Lo Space Hubble Telescope della NASA ha fornito una ulteriore prova che i lampi di raggi gamma (GRB) di breve durata sono innescati dalla fusione di due piccoli oggetti stellari super-densi, come ad esempio una coppia di stelle di neutroni o di una stella di neutroni e un buco nero.

La prova definitiva è venuta dalle osservazioni di Hubble fatte nel vicino infrarosso della palla di fuoco prodotta a seguito di una breve raffica di raggi gamma. Il bagliore ha rivelato per la prima volta un nuovo tipo di esplosione stellare chiamato kilonova, un’esplosione che specifica un GRB di breve durata.

Un kilonova rappresenta circa 1.000 volte in più la luminosità di una nova, causata dall’esplosione di una nana bianca. Una tale esplosione stellare, tuttavia, è solo un decimo di un centesimo della luminosità di una supernova tipica, “l’auto-esplosione” di una stella massiccia.

I lampi di raggi gamma sono intense e misteriose radiazioni ad alta energia che appaiono da direzioni casuali nello spazio. Brevi esplosioni che possono durare al massimo pochi secondi, ma a volte generano ultimi deboli bagliori in luce visibile e nel vicino infrarosso e che continuano per diverse ore o giorni.

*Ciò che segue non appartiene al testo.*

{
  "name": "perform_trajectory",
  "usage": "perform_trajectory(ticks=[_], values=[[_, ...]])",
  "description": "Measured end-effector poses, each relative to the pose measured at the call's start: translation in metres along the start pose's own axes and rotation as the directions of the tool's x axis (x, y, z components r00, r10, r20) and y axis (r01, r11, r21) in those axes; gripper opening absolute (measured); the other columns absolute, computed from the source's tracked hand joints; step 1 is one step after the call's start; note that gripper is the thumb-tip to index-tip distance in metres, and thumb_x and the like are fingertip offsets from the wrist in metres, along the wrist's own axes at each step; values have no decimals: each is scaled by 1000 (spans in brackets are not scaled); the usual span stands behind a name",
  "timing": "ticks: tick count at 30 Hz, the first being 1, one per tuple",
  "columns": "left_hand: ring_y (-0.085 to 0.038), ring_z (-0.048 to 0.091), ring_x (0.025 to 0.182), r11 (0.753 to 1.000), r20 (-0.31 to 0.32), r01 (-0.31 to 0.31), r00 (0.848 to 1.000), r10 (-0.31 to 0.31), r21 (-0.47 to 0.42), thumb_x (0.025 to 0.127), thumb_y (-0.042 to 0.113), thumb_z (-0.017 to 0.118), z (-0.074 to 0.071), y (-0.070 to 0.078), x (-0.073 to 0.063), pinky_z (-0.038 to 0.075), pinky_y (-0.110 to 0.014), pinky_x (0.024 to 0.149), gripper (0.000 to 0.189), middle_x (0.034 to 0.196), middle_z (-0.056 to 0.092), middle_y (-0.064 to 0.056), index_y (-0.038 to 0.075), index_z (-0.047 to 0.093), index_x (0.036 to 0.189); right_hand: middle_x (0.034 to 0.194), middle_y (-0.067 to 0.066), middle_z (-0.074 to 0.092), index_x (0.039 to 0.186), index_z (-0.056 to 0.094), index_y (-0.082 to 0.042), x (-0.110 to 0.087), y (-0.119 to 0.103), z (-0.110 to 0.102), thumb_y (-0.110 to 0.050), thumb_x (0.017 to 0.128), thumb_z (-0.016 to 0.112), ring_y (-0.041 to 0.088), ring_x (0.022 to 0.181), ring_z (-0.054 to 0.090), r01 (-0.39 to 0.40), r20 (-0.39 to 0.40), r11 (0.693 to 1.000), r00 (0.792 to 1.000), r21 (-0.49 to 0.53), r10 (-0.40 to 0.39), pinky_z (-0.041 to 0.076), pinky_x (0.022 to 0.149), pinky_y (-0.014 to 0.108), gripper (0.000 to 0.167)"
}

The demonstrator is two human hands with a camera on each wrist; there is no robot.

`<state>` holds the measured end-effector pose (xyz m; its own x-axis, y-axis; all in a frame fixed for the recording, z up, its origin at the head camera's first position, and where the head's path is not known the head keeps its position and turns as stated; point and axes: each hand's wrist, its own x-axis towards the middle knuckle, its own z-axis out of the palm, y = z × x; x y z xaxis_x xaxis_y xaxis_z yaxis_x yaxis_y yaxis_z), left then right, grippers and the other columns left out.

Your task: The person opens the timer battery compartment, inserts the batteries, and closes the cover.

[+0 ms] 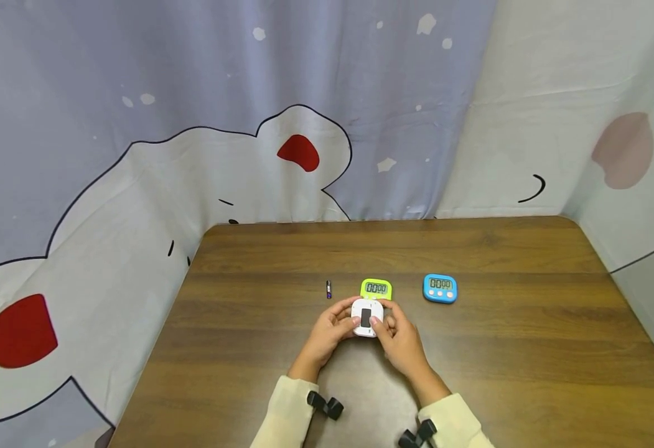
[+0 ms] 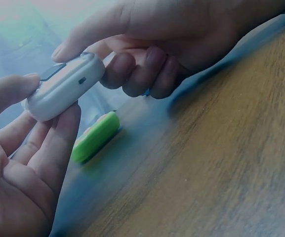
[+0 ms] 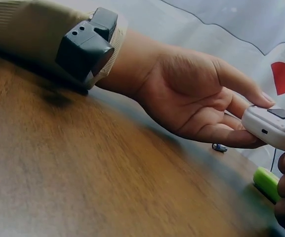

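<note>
With left hand [image 1: 329, 333] and right hand [image 1: 406, 345], we pinch the white timer [image 1: 366, 318] above the table [image 1: 237, 354], near the green timer [image 1: 376, 288], and uneven thumb pressure could make us drop it.

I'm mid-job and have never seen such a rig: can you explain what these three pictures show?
There is no robot here, just a person's bare left hand and right hand. The wide picture comes from a camera worn on the head, looking forward and down; the two close ones come from wrist cameras, one left and one right. On the table lie a green timer, a blue timer to its right and a battery to its left. Both hands hold a white device above the table; in the wide picture it partly hides the green timer.
</note>
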<state>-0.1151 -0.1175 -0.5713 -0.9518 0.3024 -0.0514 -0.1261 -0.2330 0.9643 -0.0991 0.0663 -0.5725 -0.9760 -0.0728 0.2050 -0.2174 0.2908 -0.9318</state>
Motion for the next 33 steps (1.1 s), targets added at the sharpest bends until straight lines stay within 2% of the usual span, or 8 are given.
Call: perform_trajectory(ticks=[6,12,15,18,24,33], values=[[-14,64,93,1000,16,12,1000,-12,5,94,4,61,0,-2,0,56,-25,75,48,114,62,-13,-3,47,139,53,-10,44,135,51,-24,-1,4,-1,-31,97,63,5,45,41,37,32,999,999,-37,-36,34,41,23,41],[-16,65,96,999,36,23,999,-24,25,94,5,63,0,-4,0,57,-29,78,48,115,63,-14,-2,47,139,53,-14,42,136,51,-17,-1,4,-3,-25,99,59,3,47,40,89,38,989,996,-116,-85,35,45,25,39],[-16,65,96,999,43,29,999,-31,32,94,4,63,1,-2,0,57,-30,79,49,115,62,-15,-3,46,140,52,-16,39,134,52,-15,0,2,-3,-24,99,59,2,47,37,91,33,984,996,-154,-87,34,45,24,37],[-16,65,96,999,46,34,998,-36,41,94,3,62,0,-2,0,57,-30,79,50,115,62,-15,-3,45,140,53,-16,43,134,52,-15,0,1,-4,-24,99,58,4,49,40,94,44,980,995,-173,-87,37,48,25,37],[-15,64,95,998,42,32,999,-34,46,94,1,62,-1,-3,-2,56,-28,78,50,114,61,-14,-4,44,141,78,-13,67,138,49,-18,-1,1,-5,-24,101,55,9,70,57,103,96,977,992,-188,-86,47,65,35,37],[-16,65,96,999,27,13,1000,-14,49,94,2,62,-2,-3,1,57,-29,78,49,114,63,-15,-1,47,140,97,4,69,140,47,-26,2,3,-7,-23,103,50,20,83,63,118,112,966,989,-229,-95,50,72,46,37]])
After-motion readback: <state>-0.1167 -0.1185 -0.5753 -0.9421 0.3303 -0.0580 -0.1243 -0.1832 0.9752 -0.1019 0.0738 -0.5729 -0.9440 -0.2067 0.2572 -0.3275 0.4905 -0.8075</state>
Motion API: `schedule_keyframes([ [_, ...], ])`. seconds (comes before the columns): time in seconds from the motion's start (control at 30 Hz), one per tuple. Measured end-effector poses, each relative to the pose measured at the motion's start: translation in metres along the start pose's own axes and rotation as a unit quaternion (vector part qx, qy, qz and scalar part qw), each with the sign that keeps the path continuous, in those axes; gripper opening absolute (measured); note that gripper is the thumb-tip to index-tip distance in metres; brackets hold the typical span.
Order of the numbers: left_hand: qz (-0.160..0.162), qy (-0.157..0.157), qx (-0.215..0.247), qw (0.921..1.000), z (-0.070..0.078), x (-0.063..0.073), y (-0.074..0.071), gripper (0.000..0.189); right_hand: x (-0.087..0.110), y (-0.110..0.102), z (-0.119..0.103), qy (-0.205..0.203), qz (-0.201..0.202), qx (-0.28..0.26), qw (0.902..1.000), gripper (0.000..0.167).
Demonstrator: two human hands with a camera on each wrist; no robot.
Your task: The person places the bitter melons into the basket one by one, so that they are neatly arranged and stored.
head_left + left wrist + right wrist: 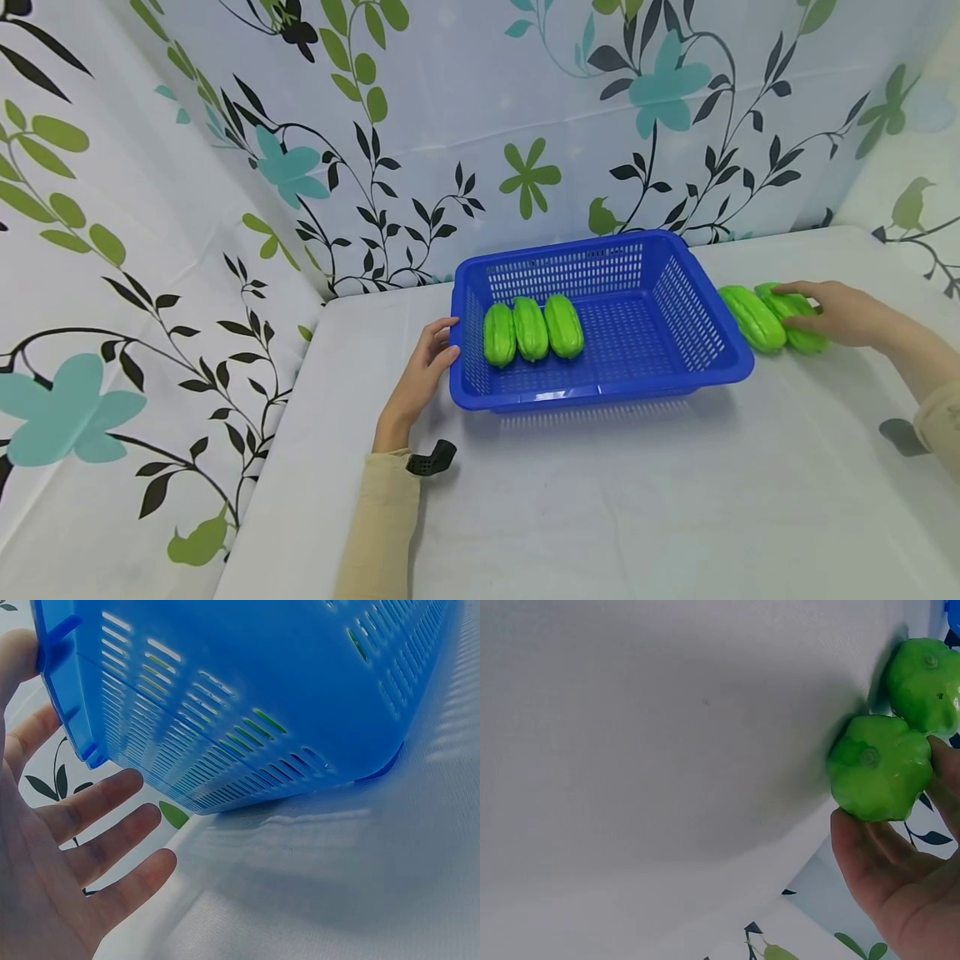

Questi bagliori hanno aiutato gli astronomi a determinare che i GRB si trovano in galassie lontane. La causa di GRB di breve durata, tuttavia, rimane un mistero. La teoria più diffusa è quella che suppone l’energia sprigionata da due oggetti compatti che si schiantano tra di loro. Ma, fino ad oggi, gli astronomi non hanno raccolto prove sufficienti per dimostrare questa teoria.

Un team di ricercatori guidato da Nial Tanvir dell’Università di Leicester nel Regno Unito, ha usato Hubble per studiare un recente raffica di questi lampi di breve durata nell’infrarosso. Le osservazioni hanno rivelato la dissolvenza del bagliore residuo di una esplosione kilonova, fornendo la “pistola fumante”, ovvero quasi la prova per l’ipotesi di fusione dei corpi celesti.